Dye transfer is a complicated printing process developed by Kodak in the early days of color photography in the 1940’s. Despite its complexity and high cost, dye transfer maintained its position at the high end of color printing all the way until the mid-1990’s. Finally, the migration of advertising photography to digital techniques, coupled with environmental concerns and loss of skill in the production process, led Kodak to discontinue dye transfer materials in 1994. Today there remain a small number of individual printers and one specialist lab (CVI Laboratory) who still have materials and are producing dye transfer prints.
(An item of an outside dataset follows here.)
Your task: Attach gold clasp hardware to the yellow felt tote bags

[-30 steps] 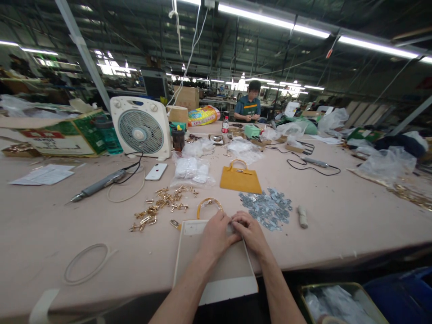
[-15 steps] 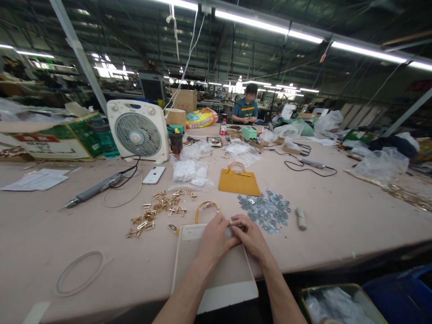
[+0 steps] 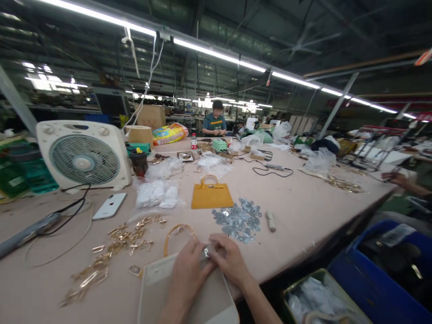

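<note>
A handbag panel (image 3: 202, 306), beige on its upper face with a yellow looped handle (image 3: 166, 243), lies at the table's front edge. My left hand (image 3: 189, 274) is closed over the panel's top edge, right of the handle. Close beside it, my right hand (image 3: 229, 258) pinches a small silver metal plate (image 3: 206, 252) at the panel's upper right corner. The left fingertips are partly hidden. Beyond the hands lies a pile of similar grey metal plates (image 3: 238, 220). Gold-coloured metal fittings (image 3: 126, 238) are scattered to the left.
A small yellow handbag (image 3: 212, 196) lies behind the plates, with a beige roll (image 3: 270, 221) to their right. A white fan (image 3: 84, 155), phone (image 3: 110, 206) and power screwdriver (image 3: 30, 231) are at left. A co-worker (image 3: 215, 121) sits across the table. A blue bin (image 3: 351, 261) stands lower right.
The view has swung to the right, so the table things shift left. A silver plate now shows between my hands, where only fingers on the panel's edge showed before.
</note>
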### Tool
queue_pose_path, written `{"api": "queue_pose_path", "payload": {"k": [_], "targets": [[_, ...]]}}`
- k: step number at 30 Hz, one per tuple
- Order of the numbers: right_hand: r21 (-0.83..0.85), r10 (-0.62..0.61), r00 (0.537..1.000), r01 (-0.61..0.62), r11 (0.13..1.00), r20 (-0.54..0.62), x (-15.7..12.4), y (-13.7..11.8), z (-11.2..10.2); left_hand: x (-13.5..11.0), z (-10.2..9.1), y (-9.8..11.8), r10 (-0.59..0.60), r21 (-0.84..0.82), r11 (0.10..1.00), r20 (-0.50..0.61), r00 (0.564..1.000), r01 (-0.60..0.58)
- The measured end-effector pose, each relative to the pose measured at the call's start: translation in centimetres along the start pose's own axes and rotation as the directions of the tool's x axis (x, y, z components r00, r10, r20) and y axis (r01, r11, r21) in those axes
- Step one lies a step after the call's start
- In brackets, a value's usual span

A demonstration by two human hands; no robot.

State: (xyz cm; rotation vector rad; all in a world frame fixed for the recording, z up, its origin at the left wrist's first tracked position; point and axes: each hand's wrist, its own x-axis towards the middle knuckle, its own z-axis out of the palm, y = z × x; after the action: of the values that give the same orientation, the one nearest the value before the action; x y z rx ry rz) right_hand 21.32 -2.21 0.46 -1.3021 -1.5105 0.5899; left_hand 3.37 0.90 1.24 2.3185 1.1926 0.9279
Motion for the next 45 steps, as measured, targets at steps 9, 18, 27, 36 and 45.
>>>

The dye transfer process begins with the making of color separation negatives from an original transparency or full-color negative. Contact printing or enlargement is used to expose each separation negative onto a gelatin-coated ‘matrix’ film positive in the same size as the eventual print. When processed, the matrix retains gelatin in proportion to the amount of the given primary color in the full-color original. In the final step, the matrices are soaked in aniline dyes and rolled in register onto a plain photographic paper base, creating a continuous-tone full-color print. Advanced dye transfer printers may use complicated masking techniques, chemical adjustments in the dyes, and a variety of other techniques to fine-tune the image.

The resultant print has incredible color saturation and vibrancy, yet can be more subtle and retain much better shadow and highlight detail than Type-C, Ilfochrome, and other traditional color prints. Historically, dye transfers were also the most archivally stable of color prints, though the pigment-based inkjet prints from Epson and other manufacturers have now set new standards in archival longevity.
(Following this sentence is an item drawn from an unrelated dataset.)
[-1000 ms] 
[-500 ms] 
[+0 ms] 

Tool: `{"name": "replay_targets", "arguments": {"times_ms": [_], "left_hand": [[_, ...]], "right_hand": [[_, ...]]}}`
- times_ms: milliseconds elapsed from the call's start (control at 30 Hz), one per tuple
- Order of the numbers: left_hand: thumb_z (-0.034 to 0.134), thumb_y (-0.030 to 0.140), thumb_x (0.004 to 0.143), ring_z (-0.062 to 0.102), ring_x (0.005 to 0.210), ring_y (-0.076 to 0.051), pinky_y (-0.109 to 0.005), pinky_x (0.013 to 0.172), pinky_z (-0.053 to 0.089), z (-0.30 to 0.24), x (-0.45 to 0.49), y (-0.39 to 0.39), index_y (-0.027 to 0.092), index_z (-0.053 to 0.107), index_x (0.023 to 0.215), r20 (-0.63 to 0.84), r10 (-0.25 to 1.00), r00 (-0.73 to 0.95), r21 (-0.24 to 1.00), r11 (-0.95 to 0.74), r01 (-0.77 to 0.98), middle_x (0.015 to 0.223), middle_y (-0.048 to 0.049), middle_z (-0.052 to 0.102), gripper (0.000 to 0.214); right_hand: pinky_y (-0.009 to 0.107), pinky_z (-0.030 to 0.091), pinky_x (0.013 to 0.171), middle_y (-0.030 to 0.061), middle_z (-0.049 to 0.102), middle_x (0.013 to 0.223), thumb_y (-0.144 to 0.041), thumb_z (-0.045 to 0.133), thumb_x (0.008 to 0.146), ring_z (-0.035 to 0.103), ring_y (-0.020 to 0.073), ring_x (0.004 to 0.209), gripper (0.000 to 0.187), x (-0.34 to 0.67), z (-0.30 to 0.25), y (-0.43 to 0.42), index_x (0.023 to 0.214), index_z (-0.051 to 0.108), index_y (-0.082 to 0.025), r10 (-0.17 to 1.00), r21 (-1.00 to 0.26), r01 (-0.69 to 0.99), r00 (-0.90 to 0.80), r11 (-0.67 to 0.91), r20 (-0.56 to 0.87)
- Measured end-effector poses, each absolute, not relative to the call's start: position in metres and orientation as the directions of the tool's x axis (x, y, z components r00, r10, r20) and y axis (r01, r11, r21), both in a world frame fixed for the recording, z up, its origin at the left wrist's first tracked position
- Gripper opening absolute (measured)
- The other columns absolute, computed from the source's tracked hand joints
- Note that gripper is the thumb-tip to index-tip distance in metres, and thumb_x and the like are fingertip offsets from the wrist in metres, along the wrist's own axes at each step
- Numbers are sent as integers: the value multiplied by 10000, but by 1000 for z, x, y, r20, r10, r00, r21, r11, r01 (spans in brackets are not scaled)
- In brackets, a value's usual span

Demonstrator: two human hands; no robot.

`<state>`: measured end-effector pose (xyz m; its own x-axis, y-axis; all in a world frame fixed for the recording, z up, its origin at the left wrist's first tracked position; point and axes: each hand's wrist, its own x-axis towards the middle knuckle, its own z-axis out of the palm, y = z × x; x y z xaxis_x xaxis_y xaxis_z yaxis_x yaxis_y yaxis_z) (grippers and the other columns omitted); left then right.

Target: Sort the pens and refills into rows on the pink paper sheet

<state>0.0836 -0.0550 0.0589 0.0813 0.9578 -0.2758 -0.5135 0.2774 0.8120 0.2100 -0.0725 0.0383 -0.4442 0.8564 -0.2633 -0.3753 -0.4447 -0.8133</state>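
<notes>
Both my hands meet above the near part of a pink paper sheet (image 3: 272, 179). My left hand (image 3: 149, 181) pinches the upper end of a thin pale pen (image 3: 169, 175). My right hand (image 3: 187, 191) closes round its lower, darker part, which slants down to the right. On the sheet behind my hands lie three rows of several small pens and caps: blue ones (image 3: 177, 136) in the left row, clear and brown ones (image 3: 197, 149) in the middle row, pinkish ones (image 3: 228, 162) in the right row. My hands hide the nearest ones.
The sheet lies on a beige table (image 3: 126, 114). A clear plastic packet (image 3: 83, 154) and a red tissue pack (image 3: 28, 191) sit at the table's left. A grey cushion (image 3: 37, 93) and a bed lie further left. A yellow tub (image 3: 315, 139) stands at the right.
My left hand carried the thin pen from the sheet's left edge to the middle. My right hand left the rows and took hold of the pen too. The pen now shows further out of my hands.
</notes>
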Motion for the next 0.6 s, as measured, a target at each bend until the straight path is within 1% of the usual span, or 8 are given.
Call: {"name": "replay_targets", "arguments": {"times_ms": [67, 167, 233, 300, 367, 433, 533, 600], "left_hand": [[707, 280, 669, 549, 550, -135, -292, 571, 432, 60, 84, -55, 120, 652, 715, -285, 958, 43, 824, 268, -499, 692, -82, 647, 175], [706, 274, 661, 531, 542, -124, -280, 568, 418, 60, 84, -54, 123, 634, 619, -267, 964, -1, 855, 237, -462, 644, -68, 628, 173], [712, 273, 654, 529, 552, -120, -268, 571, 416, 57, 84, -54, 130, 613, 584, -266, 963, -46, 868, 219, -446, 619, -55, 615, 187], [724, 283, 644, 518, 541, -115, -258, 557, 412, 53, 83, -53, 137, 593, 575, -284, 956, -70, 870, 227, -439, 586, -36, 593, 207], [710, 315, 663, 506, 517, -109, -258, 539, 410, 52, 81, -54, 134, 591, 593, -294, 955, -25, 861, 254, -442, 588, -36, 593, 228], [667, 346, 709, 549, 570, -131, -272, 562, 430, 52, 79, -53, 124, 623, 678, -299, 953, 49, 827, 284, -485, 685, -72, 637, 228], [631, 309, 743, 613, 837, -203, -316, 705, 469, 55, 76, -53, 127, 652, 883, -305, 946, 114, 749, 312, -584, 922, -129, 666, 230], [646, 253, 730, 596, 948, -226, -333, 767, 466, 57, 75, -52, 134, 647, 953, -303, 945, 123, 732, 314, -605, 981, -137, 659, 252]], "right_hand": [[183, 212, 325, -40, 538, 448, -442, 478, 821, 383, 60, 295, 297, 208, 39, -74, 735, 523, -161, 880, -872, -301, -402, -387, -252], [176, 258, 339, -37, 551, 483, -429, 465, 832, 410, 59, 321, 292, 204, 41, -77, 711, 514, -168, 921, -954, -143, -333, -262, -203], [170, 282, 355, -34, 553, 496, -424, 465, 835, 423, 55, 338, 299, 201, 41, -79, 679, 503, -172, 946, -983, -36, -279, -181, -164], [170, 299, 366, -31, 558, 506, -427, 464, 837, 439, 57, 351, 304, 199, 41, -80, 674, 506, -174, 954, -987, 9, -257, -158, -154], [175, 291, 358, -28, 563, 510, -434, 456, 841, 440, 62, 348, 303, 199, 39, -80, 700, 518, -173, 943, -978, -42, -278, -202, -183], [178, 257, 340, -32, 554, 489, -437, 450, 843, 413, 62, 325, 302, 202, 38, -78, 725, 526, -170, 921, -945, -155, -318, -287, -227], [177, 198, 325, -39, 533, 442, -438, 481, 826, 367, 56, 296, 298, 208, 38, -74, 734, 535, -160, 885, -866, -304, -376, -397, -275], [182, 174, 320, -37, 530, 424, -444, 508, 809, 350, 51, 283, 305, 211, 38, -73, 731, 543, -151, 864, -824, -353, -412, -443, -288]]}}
I never made dye transfer prints myself. The time I was able to commit around work was insufficient given the effort required to become competent—much less expert—with such a complex process. Also, unless one is printing on a near-daily basis it is difficult to keep the process calibrated given subtle changes in the chemicals. In 1992, I began working with Guy Stricherz and Irene Malli of CVI Laboratory in New York City (now Vashon, WA), who printed small editions of a number of my images over the subsequent years. Guy and Irene are master printers in the traditional definition of the term. They have made (and continue to make) exhibition prints for many of the best-known names in photography.
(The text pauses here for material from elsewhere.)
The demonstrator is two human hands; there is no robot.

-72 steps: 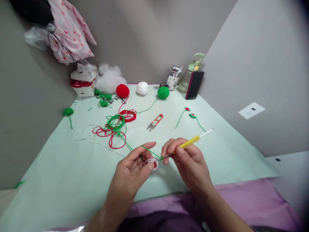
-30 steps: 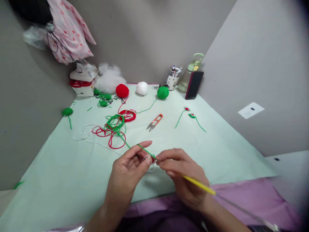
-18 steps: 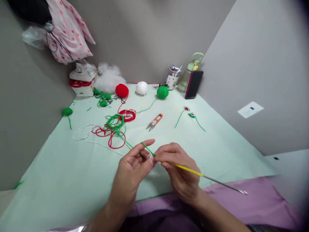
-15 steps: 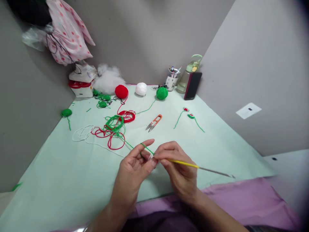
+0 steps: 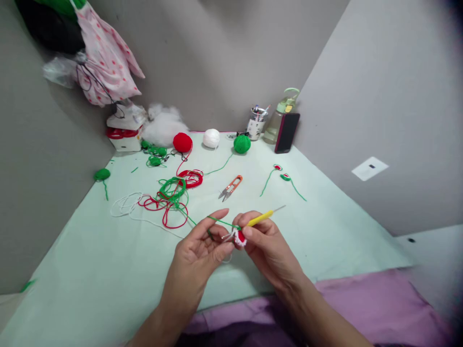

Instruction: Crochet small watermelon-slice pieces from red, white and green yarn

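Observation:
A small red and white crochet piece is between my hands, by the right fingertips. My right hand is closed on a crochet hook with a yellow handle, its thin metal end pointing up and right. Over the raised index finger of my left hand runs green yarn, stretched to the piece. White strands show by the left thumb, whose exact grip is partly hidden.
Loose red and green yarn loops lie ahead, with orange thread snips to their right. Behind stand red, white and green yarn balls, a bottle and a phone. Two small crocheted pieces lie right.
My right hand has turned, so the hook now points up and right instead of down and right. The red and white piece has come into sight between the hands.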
It is hard to imagine now, but there was a discouraging period in the mid-late 1990’s when it was not clear what process, if any, would satisfy the requirements of fine-art color print making. Dye transfer materials had been discontinued by Kodak, and even then Ilfochrome was the subject of rumors about its future. The early attempts at high-end digital-based printing (for example Evercolor) struggled to find a balance of workable process, quality, and commercial viability. In that context, the remarkable developments in digital color printing—now taken for granted—were particularly welcome. Epson, HP and Canon continue to develop a progression of printers and inks of increasingly high quality, while establishing new standards for archival longevity. Fuji Crystal Archive paper has admirable archival characteristics, and is often exposed in high-end laser printers which can make very large prints without the optical degradation of traditional enlargement. A number of individual printers known at one time for dye transfer became early pioneers of digital printing techniques.

I become fully committed to digital printing techniques quite some years ago as quality improved, and as dye transfer faded away. Also, there was always a need for a high-quality archival process of lower cost than dye transfer, which even in its day was very expensive. Nonetheless, dye transfers remain the most beautiful color prints in the world.